Gather from the material every line that contains the string "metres".

----- GIVEN MATERIAL

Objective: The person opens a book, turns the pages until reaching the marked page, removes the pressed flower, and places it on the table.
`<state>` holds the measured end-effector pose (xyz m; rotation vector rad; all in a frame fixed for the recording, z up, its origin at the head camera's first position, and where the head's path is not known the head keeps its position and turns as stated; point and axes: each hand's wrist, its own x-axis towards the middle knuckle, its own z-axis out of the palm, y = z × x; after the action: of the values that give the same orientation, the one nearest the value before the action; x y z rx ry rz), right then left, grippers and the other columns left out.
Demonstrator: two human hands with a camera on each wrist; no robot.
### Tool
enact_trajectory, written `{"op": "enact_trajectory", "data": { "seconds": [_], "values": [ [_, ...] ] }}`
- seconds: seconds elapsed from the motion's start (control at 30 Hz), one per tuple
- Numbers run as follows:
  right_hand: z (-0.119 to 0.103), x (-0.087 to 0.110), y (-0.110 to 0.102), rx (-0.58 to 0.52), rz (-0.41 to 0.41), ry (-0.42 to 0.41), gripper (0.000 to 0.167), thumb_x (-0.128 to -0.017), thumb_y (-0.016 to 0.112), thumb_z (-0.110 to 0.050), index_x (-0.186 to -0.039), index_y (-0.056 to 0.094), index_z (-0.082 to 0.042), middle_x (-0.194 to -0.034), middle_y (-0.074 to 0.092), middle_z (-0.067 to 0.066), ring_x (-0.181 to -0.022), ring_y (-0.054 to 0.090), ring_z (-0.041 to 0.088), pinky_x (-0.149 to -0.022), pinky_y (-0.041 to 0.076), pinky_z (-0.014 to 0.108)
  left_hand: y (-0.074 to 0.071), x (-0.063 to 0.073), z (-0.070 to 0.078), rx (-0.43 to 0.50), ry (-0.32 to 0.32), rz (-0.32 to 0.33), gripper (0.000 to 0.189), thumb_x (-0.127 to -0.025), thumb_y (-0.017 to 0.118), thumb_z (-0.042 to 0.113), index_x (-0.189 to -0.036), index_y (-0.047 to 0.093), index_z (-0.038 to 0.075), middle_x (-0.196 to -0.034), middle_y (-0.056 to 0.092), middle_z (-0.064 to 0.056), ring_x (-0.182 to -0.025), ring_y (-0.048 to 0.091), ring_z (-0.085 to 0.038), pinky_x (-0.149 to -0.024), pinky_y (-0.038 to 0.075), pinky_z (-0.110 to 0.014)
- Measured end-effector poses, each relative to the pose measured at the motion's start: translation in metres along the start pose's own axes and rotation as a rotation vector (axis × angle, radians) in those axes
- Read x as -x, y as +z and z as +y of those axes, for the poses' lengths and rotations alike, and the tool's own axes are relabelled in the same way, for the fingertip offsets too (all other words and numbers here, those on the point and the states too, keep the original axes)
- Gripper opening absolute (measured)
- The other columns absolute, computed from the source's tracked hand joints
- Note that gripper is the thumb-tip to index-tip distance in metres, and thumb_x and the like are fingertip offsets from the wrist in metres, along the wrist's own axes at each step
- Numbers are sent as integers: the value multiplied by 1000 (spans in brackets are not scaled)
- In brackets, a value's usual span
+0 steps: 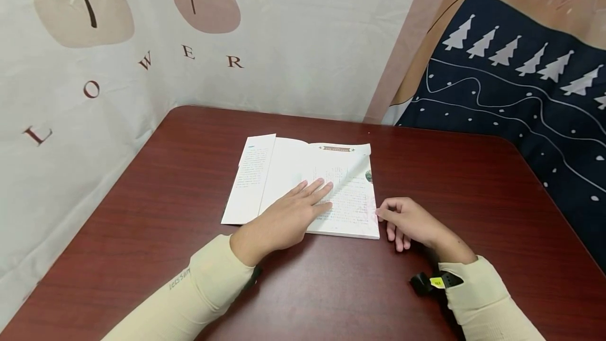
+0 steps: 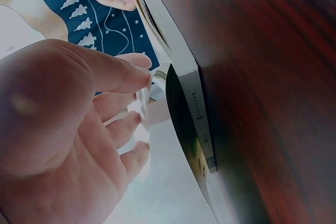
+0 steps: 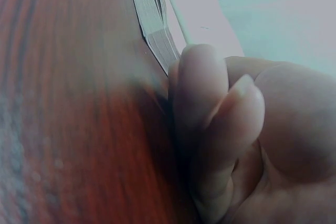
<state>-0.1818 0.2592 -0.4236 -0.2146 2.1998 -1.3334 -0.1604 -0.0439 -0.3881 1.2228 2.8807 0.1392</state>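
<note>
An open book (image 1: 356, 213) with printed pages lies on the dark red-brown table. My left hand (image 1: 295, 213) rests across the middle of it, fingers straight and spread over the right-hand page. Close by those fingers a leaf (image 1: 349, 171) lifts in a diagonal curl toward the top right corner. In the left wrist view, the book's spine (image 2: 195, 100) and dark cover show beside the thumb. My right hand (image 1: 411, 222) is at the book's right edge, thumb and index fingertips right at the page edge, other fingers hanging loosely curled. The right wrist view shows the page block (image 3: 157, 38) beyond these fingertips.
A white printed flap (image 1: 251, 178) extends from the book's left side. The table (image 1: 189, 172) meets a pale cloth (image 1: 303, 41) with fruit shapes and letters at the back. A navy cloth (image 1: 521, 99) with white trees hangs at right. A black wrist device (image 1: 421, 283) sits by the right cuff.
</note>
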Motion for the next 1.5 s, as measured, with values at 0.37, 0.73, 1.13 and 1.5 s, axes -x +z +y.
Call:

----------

*ANSWER SPACE:*
- Measured end-effector poses, each relative to the pose measured at the motion's start: translation in metres along the start pose's own axes and rotation as a rotation vector (axis × angle, radians) in those axes
- Note that gripper is the thumb-tip to index-tip distance in metres, and thumb_x and the like are fingertip offsets from the wrist in metres, along the wrist's own axes at each step

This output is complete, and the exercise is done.